This Mat.appeal is directed against the judgment and decree passed in O.P.No.1099/09 of the Family court, Kottayam at Ettumanoor. The appellants are defendants in the above original petition. The 1st appellant is the husband of the petitioner and the appellants 2 and 3 are the father and mother of the 1st appellant. The original petition was filed for realising Rs.3,50,000/- with 9% future interest and also to recover the scheduled 37 ½ sovereigns of gold ornaments or its value of Rs.4,60,500/- from the appellants and their assets either severally or jointly. The 3rd respondent in the original petition filed a written statement denying the claim raised in the original petition. According to her, the respondents were not aware of the weight or particulars of the gold ornaments belonging to the respondent and the gold ornaments were with the petitioner always.
2. In the trial, the petitioner therein was examined as PW1 and another witness was examined as PW2 and Exts.A1 to A6 were marked. The 3rd respondent in the original petition was examined as RW1, the 2nd respondent was examined as RW2 and Exts.B1 to B10 were marked. After considering the pleadings, the court below framed the issue whether the entrustment of amount and gold ornaments stated in the original petition is true and whether the decree for return of the same is allowable ?
3. After considering the evidence on record, the court below passed a decree, allowing the respondent herein to realise Rs.3 lakhs with 7% interest from the date of the suit ie., on 5.11.2009 and 28 sovereigns of gold ornaments or its present approximate value of Rs.3,64,000/- with 7% interest from the date of judgment. The respondent was also allowed to realise her cost of Rs.2,000/- from the appellants. Aggrieved by the judgment and decree, this appeal is filed on various grounds.
4. Though this appeal is filed on various grounds, the learned counsel for the appellants mainly focused on the material procedural irregularity which would vitiate the entire proceedings against the 1st appellant. The learned counsel further drew our attention to the proceedings by which summons had been issued and served to the appellants. It is contended that, though, summons had been issued to all the three appellants, the summons issued against the 1st appellant had been returned unserved stating that he is abroad. Thereafter, no steps had been taken to effect service of summons against him as provided under Order V of the Code of Civil Procedure. The court below also has omitted to verify whether the summons had been duly served on all the respondents in the original petition, before scheduling the case in the special list for trial. Though the summons against the 2nd appellant/2nd respondent had been served by affixture, he has not filed any written statement. The sum and substance of the arguments advanced by the learned counsel for the appellants is that the decree had been obtained behind the back of the 1st appellant and the entire proceedings culminated in passing of the judgment and decree are vitiated by material irregularity and illegality. Thus, the impugned decree is not an enforceable one against the 1st appellant and the same is liable to be set aside at the threshold and remanded back to the trial court for considering the matter afresh, after serving summons against the 1st appellant in accordance with the procedure laid down under Order V of CPC.
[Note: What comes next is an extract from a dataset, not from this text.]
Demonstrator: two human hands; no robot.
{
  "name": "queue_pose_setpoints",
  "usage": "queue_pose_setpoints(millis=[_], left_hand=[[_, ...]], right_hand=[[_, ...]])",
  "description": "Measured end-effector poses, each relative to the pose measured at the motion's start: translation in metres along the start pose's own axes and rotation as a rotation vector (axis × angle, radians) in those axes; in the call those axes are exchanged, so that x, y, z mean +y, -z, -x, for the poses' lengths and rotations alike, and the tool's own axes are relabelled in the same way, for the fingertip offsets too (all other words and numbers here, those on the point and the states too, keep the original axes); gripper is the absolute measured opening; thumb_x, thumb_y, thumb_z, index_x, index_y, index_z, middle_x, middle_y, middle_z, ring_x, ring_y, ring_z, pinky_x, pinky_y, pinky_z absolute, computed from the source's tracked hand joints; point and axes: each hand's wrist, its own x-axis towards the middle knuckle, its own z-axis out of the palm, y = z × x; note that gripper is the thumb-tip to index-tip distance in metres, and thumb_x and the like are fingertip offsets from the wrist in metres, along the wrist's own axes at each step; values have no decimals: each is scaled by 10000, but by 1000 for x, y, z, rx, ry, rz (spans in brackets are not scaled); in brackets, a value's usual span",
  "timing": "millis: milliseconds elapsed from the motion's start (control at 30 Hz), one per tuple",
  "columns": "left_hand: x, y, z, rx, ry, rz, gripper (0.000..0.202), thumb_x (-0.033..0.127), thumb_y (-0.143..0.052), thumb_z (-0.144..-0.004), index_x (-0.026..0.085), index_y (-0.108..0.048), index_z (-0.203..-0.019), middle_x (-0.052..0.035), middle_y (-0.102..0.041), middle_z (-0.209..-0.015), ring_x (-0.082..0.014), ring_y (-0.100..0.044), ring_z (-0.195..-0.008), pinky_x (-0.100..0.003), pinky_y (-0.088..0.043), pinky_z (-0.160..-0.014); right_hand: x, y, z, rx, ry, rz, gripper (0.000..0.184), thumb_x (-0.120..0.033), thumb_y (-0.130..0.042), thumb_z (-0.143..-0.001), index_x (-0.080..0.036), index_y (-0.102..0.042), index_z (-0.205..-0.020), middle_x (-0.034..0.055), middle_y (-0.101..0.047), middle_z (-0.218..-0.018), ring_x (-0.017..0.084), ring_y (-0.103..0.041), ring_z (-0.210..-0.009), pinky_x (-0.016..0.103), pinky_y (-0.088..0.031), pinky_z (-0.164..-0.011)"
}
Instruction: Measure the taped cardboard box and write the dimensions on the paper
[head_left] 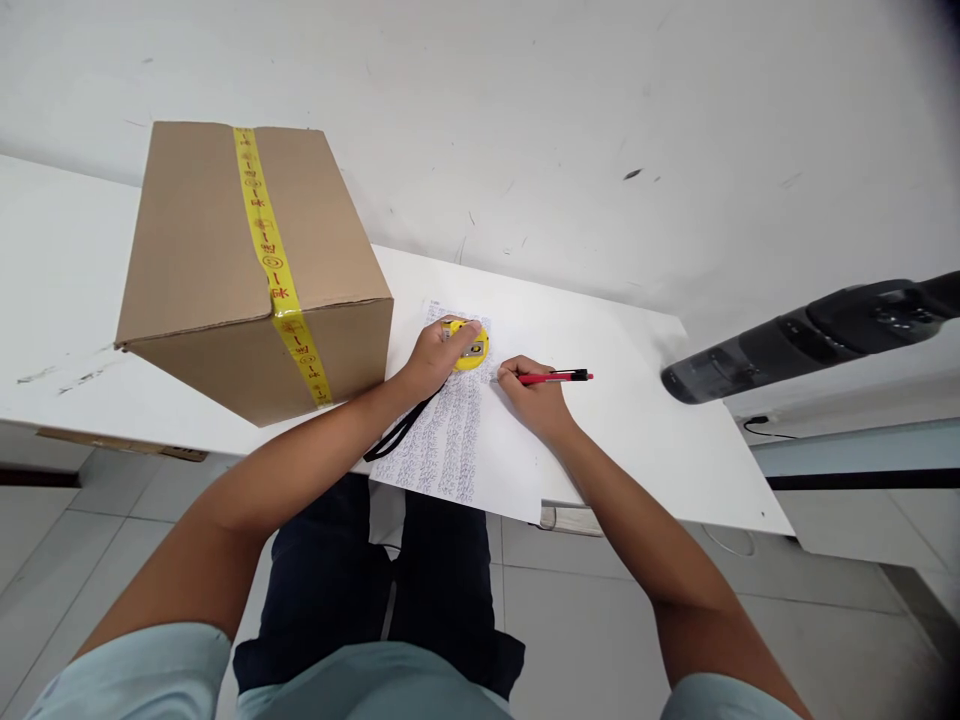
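Observation:
My left hand is closed around a yellow tape measure, which it holds over the upper part of a sheet of paper. A black wrist strap trails from the tape measure toward the table's front edge. In my right hand is a red pen with a black end, its tip at the paper just right of the tape measure. Rows of blue handwriting cover much of the sheet, and its lower edge hangs past the table front.
A large cardboard box sealed with yellow printed tape stands left of the paper on the white table. A dark cylindrical appliance juts in from the right. The wall rises behind the table.

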Motion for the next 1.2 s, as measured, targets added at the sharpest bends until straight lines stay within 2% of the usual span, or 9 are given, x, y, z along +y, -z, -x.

5. Per contra, the learned counsel for the respondent advanced arguments to justify the maintainability of the impugned judgment and decree. The learned counsel further drew our attention to the written statement filed by the 3rd appellant and contends that the 3rd appellant has filed the written statement denying the averments in the petition for and on behalf of the 1st and 2nd appellants also.
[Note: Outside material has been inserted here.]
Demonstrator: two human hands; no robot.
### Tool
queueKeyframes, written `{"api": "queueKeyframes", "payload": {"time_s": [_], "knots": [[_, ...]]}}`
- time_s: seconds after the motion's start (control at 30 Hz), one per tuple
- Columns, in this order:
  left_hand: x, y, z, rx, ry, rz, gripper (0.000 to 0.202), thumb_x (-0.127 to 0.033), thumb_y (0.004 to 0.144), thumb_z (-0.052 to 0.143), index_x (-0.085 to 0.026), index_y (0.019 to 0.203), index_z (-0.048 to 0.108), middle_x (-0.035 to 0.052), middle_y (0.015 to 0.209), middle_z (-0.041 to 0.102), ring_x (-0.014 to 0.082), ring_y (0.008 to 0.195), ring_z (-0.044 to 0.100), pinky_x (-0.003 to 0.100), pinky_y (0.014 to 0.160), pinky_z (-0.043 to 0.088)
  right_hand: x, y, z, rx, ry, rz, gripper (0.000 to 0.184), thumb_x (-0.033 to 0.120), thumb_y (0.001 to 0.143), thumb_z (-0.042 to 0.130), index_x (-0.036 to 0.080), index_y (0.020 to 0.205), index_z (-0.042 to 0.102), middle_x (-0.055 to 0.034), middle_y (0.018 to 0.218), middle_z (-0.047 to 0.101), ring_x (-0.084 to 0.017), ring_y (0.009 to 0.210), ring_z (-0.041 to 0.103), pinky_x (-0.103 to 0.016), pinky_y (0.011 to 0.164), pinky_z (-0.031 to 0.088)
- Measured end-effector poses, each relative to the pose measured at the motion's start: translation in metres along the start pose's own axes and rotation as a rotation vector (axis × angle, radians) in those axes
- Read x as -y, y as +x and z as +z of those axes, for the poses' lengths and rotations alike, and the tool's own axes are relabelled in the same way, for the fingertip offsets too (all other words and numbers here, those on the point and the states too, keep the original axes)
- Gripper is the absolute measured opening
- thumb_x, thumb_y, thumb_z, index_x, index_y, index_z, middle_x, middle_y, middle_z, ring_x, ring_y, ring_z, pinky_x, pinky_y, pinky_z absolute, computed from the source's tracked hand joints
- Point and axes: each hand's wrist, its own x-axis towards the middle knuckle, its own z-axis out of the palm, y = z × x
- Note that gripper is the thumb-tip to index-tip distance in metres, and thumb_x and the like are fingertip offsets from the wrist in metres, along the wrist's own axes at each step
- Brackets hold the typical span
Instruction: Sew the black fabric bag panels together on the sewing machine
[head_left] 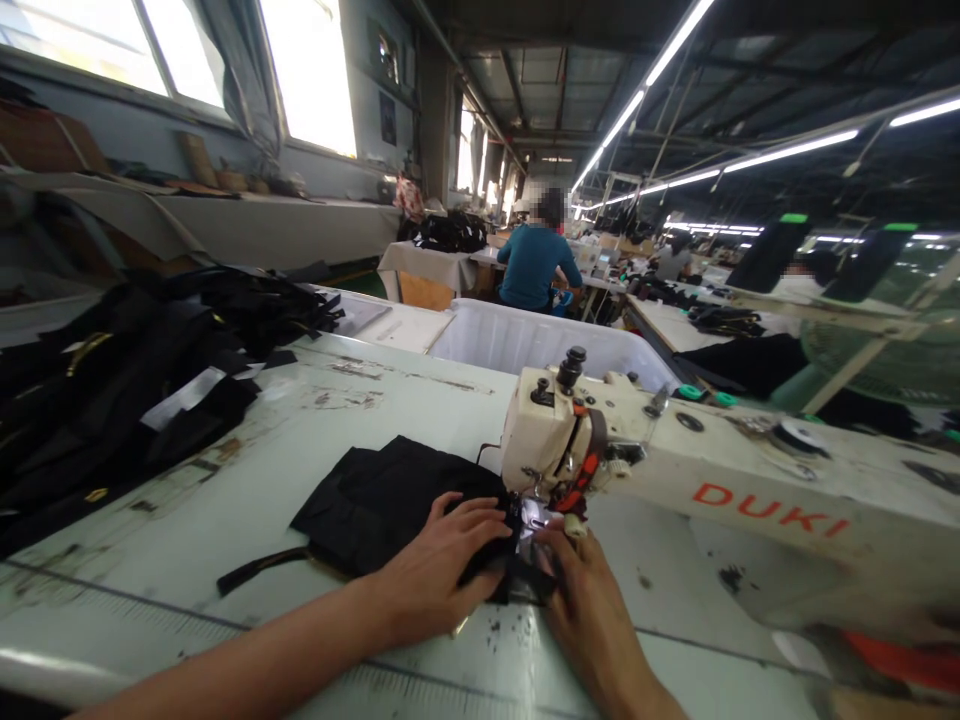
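Note:
A black fabric piece [390,490] lies on the pale green sewing table [420,400], its right edge at the lit needle area of a cream sewing machine [645,440] marked DUKI. A narrow black strip sticks out from its left side. My left hand [450,560] lies flat on the cloth with fingers spread, left of the needle area. On the other side, my right hand [585,600] has its fingers bent and closed on the fabric's right edge, close by the presser foot [534,515]. The fingertips there are partly hidden.
A heap of black garments [150,370] with white labels covers the table's left side. Behind the table stands a white plastic bin [517,335]. Farther back, a person in a teal top [536,265] sits facing away. Dark thread cones [772,255] stand at the right.

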Motion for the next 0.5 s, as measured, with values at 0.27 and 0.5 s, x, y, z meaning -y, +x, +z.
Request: {"api": "queueKeyframes", "payload": {"time_s": [0.27,0.5], "knots": [[0.022,-0.012,0.0,-0.381,-0.399,-0.324,0.037,-0.025,0.091,0.044,-0.018,0.127,0.04,0.0101,0.117,0.063,0.0208,0.093,0.068,0.035,0.084,0.055,0.022,-0.027,-0.01,-0.012,0.082,0.0,0.024,0.011,0.093,0.042,0.024,0.11,0.052,-0.0068,0.107,0.057,-0.023,0.101,0.056,-0.04,0.086,0.048],[0.002,-0.038,0.0,-0.204,-0.101,-0.128,0.08,-0.041,0.074,0.078,-0.024,0.138,0.033,0.0147,0.142,0.042,0.0312,0.129,0.046,0.049,0.107,0.039,0.036,-0.029,-0.009,0.044,0.118,0.049,0.024,0.006,0.09,0.046,0.021,0.106,0.055,-0.0083,0.109,0.057,-0.026,0.101,0.051,-0.045,0.088,0.043]]}}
The sum and substance of the arguments is that the written statement filed by the 3rd appellant shall be deemed to be a written statement filed by the 1st and 2nd appellants also.
6. In view of the rival submissions at the bar, the only question to be considered in this appeal is whether the summons has been duly served to the 1st appellant in accordance with the Rules as provided under Order V of the CPC. Since it is a factual dispute, we have perused the summons issued to the 1st appellant. Going by the summons, it could be seen that the processor after effecting service of summons against the appellants 2 and 3 by way of affixture under Order V Rule 17 of CPC, stated that the 1st appellant is abroad and thereby returned. Thus it could be seen that as per the endorsement in the summons, the summons has not been duly served in accordance with law. The respondent has no case that after the return of summons, as referred above, the respondent has taken steps as provided under Order V of CPC for effecting substituted service of summons against the 1st appellant. Thus, the respondent has no case that summons has been duly served on the 1st appellant in accordance with the procedure under law.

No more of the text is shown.